Par Bouzid Chalabi
Cette année, la flambée des prix de la volaille est précoce. Alors que le Ramadhan n’est pas encore là, période propice aux abus, les tarifs affichés sur les étals connaissent, ces derniers jours, une hausse vertigineuse. De nombreux consommateurs ont ainsi lancé un appel au boycott de la viande blanche à travers les réseaux sociaux en signe de protestation.
Il faut dire que cette hausse vertigineuse des prix de la volaille actuellement a eu l’effet d’un choc. Le kilogramme du poulet vidé est passé de 300 à 400 DA, voire jusqu’à 450 DA dans certaines wilayas. Le blanc de poulet a atteint le chiffre astronomique de 700 DA le kilogramme dans les marchés populaires, une tendance qui s’est d’abord manifestée sur la viande rouge et la sardine, poisson du pauvre, devenue inaccessible même pour les moyennes bourses.
Pour rappel, l’Institut des techniques d’élevage (ITELV) avait prévu un taux de hausse des prix de l’ordre de 20 à 25% en mars 2021. Dans son rapport trimestriel, rendu public en janvier dernier, il avait prévu une hausse du prix de la viande blanche pour la fin du premier trimestre avec pour cause essentielle une baisse de l’offre du poulet vif sur les marchés entre février et mars 2021.
Toujours dans le cadre de ses prévisions, l’ITELV avait indiqué que le marché de la volaille allait enregistrer durant la période susmentionnée une hausse de l’ordre de 20 à 25 %, voire 30 %, au niveau de certaines régions du pays par rapport au mois de décembre 2020. Une tendance à la hausse générée «par une baisse des mises en place des bandes de poulets suite à la cherté de l’aliment spécifique à l’élevage avicole», entraînant une «baisse de la production et, par voie de conséquence, une légère hausse des prix dans les différents circuits de la production/commercialisation». La réalité, aujourd’hui, est que les niveaux de hausse prévus ont été largement dépassés.

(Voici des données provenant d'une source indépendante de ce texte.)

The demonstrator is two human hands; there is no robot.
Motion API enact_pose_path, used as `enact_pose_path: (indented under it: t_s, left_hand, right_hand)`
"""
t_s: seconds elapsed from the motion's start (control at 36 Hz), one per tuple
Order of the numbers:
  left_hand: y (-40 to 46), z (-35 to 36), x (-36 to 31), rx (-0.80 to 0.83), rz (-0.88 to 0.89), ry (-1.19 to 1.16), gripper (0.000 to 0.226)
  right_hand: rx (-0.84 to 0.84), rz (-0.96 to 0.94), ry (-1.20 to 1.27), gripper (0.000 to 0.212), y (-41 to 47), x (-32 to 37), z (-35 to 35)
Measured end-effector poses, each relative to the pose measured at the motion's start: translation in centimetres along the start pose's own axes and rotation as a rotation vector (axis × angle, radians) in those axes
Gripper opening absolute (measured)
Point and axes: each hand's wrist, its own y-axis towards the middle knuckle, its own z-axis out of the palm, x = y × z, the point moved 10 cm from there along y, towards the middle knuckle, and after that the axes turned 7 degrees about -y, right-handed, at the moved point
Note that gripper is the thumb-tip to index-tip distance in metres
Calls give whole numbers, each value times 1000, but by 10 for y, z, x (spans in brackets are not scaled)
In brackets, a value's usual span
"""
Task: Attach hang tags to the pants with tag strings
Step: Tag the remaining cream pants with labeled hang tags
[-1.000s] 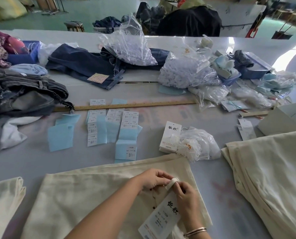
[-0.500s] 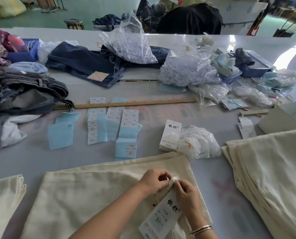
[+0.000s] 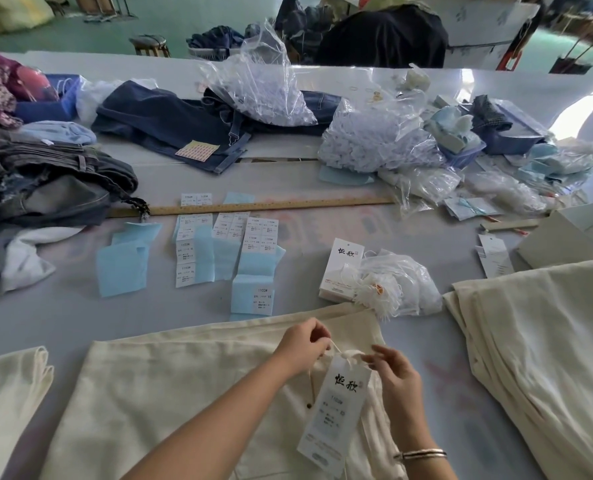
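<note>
Hang tag lies on cream pants; left hand pinches its string, right hand fingers loose beside.

The pants lie on the table right in front of me. A hang tag rests on them, between my left hand and my right hand. Behind the pants sit a stack of tags and a bag of strings just to its right. More pants lie to my right. A ruler lies farther back.
</note>
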Motion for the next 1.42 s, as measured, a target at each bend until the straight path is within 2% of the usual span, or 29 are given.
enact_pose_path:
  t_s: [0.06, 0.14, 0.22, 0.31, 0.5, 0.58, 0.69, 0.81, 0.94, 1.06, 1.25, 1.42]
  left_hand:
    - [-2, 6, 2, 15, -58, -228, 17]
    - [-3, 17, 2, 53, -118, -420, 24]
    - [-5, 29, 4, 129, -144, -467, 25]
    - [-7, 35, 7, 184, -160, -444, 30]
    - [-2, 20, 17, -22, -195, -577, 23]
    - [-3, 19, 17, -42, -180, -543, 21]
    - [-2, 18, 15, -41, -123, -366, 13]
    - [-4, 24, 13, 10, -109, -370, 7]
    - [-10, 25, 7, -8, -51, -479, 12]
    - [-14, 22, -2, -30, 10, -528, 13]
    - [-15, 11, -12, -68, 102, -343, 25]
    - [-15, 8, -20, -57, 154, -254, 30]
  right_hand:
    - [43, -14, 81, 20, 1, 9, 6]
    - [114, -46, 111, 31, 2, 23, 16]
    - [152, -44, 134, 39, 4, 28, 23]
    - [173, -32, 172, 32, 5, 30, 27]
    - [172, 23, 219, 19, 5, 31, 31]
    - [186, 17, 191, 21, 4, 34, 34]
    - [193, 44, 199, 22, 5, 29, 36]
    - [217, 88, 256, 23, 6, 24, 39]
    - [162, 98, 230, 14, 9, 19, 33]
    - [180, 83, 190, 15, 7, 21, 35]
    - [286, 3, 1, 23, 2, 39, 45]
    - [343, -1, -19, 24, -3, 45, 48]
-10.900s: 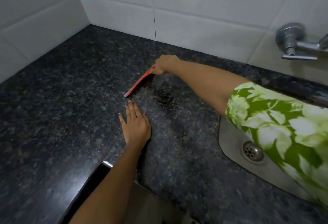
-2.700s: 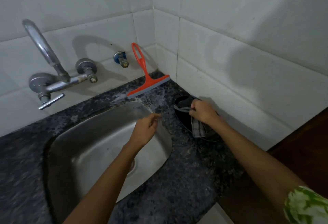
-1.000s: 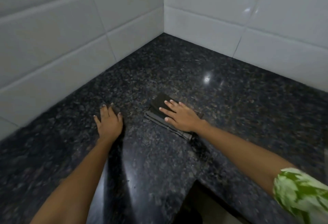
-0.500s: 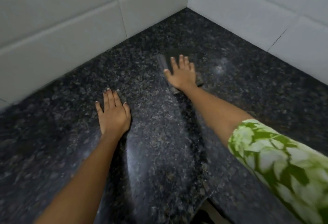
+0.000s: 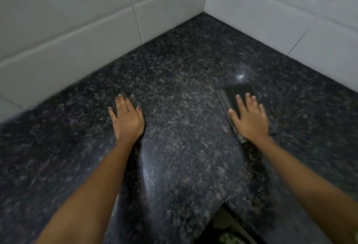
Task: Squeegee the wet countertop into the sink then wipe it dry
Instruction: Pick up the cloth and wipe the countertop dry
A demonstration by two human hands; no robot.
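Our right hand (image 5: 249, 120) presses flat, fingers straight, on the folded dark cloth (image 5: 237, 93), its long axis running away from us toward the tiled corner. Our left hand (image 5: 126, 119) lies open on the desk (image 5: 180, 92), well apart, so we judge the right one does the wiping, across that axis

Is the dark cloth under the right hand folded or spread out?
Folded. The cloth is a compact rectangle with stacked layers along its left edge, under the flat right hand.
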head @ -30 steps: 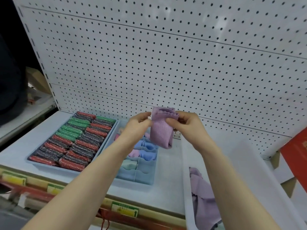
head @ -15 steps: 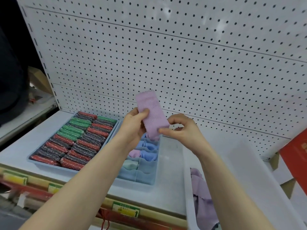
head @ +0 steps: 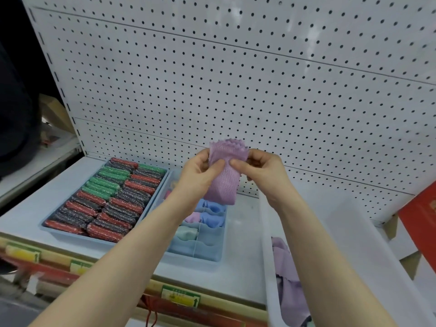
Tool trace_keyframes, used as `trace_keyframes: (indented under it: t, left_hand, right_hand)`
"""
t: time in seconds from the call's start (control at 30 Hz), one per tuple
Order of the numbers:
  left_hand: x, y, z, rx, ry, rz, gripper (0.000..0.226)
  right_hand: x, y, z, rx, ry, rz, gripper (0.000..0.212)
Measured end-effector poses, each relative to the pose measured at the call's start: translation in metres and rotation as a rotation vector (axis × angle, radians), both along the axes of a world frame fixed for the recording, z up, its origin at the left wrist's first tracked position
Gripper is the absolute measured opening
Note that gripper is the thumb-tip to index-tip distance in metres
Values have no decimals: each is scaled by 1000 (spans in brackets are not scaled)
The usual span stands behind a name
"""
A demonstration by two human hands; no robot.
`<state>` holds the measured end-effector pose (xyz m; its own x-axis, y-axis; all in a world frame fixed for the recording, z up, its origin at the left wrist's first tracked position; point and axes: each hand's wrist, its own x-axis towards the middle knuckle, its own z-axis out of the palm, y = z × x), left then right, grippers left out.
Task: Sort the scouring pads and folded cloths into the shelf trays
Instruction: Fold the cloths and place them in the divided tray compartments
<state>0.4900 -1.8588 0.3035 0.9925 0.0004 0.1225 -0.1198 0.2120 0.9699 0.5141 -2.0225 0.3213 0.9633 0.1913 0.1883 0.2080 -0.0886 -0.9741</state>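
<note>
While both hands work above the shelf [head: 243, 267], the item in process is one purple cloth [head: 224, 179], folded into a narrow bundle, zigzag edge uppermost.

Grip, left hand [head: 200, 175]: thumb and fingers pinching the cloth's upper left edge.
Grip, right hand [head: 262, 172]: thumb and fingers pinching the upper right edge, thumbs nearly meeting across the front.

Location: held in the air over the divided blue tray [head: 210, 254], not touching it.

Stock below: rolled blue, pink and pale green cloths [head: 207, 219] in the rear compartments; front compartments appear vacant. Scouring pads [head: 106, 199], red, green and dark, fill the neighbouring tray [head: 61, 233]. Loose purple cloths [head: 286, 274] lie in the white bin [head: 349, 244], right.

Risks, judged: the fold is secured by the pinch alone, so easing either hand during lowering could let it spring open; a slack bundle may catch on a divider or straddle two compartments.
</note>
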Motion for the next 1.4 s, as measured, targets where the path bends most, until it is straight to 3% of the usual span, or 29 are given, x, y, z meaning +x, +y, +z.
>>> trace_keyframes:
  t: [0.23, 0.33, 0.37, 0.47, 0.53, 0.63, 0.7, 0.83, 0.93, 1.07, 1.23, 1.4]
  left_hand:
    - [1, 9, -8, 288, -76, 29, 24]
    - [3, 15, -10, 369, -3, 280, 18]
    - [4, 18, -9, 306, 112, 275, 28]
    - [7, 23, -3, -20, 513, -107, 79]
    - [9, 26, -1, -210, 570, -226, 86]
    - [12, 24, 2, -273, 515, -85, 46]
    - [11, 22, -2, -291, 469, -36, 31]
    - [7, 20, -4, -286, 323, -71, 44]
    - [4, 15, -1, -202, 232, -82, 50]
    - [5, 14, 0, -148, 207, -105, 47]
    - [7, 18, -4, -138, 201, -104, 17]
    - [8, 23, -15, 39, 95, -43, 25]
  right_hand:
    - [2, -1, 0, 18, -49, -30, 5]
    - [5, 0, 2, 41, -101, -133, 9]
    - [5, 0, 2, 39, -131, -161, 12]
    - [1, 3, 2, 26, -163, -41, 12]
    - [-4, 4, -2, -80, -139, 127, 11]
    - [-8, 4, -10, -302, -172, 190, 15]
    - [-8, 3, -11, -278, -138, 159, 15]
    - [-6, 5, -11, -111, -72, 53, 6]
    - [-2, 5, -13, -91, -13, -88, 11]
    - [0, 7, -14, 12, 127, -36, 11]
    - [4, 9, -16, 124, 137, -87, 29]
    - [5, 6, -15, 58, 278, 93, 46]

Les explications du président de la filière avicole
Le président de la filière avicole, Moumène Kalli, justifie l’augmentation des prix de la volaille par «l’augmentation des prix des aliments sur les marchés internationaux touchés par la pandémie de la Covid-19. Les prix du maïs et du tourteau de soja, qui représentent 80 % de la composition de l’aliment pour la volaille, ont augmenté de manière significative en moins de six mois». Il ne s’agit pas d’une flambée des prix, mais simplement d’un ajustement du prix du poulet car le coût de revient à l’élevage a sensiblement augmenté», nuance-t-il, que le consommateur ne comprendra certainement pas. «La flambée des prix sur le marché local, qualifiée par certains de spectaculaire, est la conséquence directe de la crise qui avait frappé, au début de l’année, les marchés internationaux des aliments du bétail», renchérit-il. «Il y a six mois, le maïs était vendu entre 2 300 et 2 600 DA le quintal. Aujourd’hui, il avoisine 7 000 DA le quintal, soit le double de son prix. Idem pour le soja qui faisait 4 500 à 4 700 DA le quintal. Ainsi son prix a pratiquement triplé et oscille entre 11 000 et 12 000 DA le quintal», souligne-t-il. En somme, pour Moumène Kalli, «le marché de la volaille en Algérie subit les répercussions de la crise sanitaire liée à la propagation de la Covid-19».

Vers une prochaine stabilisation des prix
Pour sa part, Mohamed Kharroubi, Directeur général de l’Office national interprofessionnel des légumes et des viandes (Onilev) a rassuré que «le prix de la volaille au consommateur devrait se stabiliser dans les prochains jours, autour de 320 dinars le kilogramme». Mohamed Kharroubi ajoute dans son argumentaire : «Le ministère de l’Agriculture est en train de gérer cette période de hausse des prix car il faut de 45 à 50 jours pour la production de poulet. Quand bien même les prix vont se stabiliser d’ici une dizaine de jours, ils ne reviendront pas au niveau des 200 DA le kilogramme, comme constaté en 2020», a-t-il cependant prévenu dans une déclaration à la radio.

L’appel au boycott salué
Les associations de protection des consommateurs, elles, disent entendre les explications de l’augmentation importante des prix, mais affirment soutenir l’appel au boycott lancé sur les réseaux sociaux. L’Apoce et la FAD «encouragent» l’initiative. «Devant l’incapacité des pouvoirs publics à réguler le marché, le boycott devient tout à fait indiqué pour tenter de contrecarrer la surenchère excessive sur la volaille», lâche Mustapha Zebdi, président de l’Apoce. «Les consommateurs se sentent excédés par l’envolée du prix et par la dégradation du pouvoir d’achat qui n’a pas cessé d’être laminé, touchant jusqu’aux produits de large consommation.»